Sheriff’s officials say pilot whose plane crashed into Yorba Linda home, killing 5, likely was not a retired Chicago police officer
The pilot of a Cessna that crashed into a Yorba Linda neighborhood, killing him and four people in a home, was carrying what investigators now suspect to have been false law enforcement credentials identifying him as a retired Chicago police officer, the Orange County Sheriff’s Department said on Tuesday.
Relying on what was described as a Chicago Police Department badge and retirement papers found on the crash scene, the Orange County Sheriff’s Department initially described Antonio Pastini – a 75-year-old restaurant owner from Nevada – as a retired officer.

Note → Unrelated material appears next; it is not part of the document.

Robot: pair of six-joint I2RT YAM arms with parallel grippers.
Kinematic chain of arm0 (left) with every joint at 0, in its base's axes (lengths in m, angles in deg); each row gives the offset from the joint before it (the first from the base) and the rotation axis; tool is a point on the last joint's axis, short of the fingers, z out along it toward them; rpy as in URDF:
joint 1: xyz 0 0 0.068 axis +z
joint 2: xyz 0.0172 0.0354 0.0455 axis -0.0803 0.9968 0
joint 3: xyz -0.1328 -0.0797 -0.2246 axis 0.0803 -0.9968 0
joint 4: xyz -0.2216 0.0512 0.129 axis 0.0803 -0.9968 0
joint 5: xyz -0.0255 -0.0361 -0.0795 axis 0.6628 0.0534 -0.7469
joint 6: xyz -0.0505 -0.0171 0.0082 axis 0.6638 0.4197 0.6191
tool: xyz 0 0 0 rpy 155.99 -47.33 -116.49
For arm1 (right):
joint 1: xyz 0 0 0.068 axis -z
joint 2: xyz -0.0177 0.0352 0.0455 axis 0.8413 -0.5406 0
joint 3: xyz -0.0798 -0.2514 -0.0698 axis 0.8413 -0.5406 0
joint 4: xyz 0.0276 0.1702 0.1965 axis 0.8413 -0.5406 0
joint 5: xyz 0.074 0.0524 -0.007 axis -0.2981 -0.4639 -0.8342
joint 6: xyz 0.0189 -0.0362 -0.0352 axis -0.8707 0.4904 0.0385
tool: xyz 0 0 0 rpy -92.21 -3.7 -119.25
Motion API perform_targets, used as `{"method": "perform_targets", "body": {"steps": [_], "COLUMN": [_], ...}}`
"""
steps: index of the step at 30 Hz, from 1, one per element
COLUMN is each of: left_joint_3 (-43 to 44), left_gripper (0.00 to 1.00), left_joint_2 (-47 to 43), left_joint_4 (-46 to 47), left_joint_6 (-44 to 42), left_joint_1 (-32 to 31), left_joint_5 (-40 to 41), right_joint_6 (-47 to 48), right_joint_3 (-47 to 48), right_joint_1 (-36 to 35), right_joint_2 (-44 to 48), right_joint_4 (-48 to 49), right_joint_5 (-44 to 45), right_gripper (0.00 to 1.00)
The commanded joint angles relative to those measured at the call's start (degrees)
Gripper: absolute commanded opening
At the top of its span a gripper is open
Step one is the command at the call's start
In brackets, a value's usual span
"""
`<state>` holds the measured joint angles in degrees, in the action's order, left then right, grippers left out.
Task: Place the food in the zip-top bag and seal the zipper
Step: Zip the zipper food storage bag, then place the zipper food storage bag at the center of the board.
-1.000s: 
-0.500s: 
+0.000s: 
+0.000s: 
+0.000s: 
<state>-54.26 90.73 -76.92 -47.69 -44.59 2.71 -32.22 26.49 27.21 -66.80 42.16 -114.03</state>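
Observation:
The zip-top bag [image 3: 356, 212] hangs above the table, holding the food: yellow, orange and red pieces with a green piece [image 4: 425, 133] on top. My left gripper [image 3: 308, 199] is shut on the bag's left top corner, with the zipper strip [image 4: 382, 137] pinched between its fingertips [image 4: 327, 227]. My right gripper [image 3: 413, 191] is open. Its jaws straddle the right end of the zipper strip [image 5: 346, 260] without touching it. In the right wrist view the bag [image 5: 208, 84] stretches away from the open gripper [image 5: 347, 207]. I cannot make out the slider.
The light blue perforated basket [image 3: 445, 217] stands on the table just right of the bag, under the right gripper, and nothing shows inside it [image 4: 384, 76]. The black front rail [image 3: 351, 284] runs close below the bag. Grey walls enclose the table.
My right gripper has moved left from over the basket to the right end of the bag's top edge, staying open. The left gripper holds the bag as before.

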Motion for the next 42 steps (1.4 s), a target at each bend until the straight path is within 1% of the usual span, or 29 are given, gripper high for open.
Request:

The Chicago Police Department has since reached out to Orange County investigators to let them know that the credentials appear to be fake, said Carrie Braun, an Orange County Sheriff’s Department spokeswoman.
Officer Michelle Tannehill, a Chicago Police Department spokeswoman, confirmed on Tuesday afternoon that neither Pastini’s name, or another name his family said he previously went by, were found in their records of retired officers. Tannehill said a police badge with the same number of the badge found in the crashed aircraft had been reported lost in 1978.
It wasn’t clear if Pastini served time with another law enforcement agency.
Pastini was a longtime aviator who was visiting a daughter and granddaughter the weekend of the crash.
Authorities said Pastini’s 1981 Cessna 414A took off from Fullerton Airport about 1:35 p.m. Sunday and shortly after the twin-engine aircraft began to break up mid-flight, sending pieces crashing down onto a residential neighborhood just east of the Yorba Linda Country Club, killing four inside one home and the pilot.
In a 2008 article in the Nevada Appeal, a reporter wrote that Pastini spent 21 years with the Chicago Police Department, initially joining as a patrolman. After retiring, Pastini told the paper he moved to Northern Nevada and began opening restaurants.
“A couple of cops came by and found out I used to be a cop, too, and it became a cop hangout,” Pastini told the Nevada Appeal about a restaurant he opened in Reno in 1986. “It was good food. Great food.”
According to the Nevada Appeal article, Pastini sold several of his restaurants in the late ’90s, after being diagnosed with cancer. He said he re-joined the restaurant industry after recovering.
Braun said the allegedly false law enforcement credentials are not expected to impact the death investigation being carried out by the Orange County Sheriff’s Department.
The bodies of those killed in the plane crash were recovered by the Orange County Coroner’s Office on Sunday, but because of the nature of their injuries, investigators couldn’t identify those who were on the ground through fingerprinting.
Sheriff’s officials on Tuesday were still working to officially identify all of the victims, as federal aviation investigators look into the cause of the crash itself.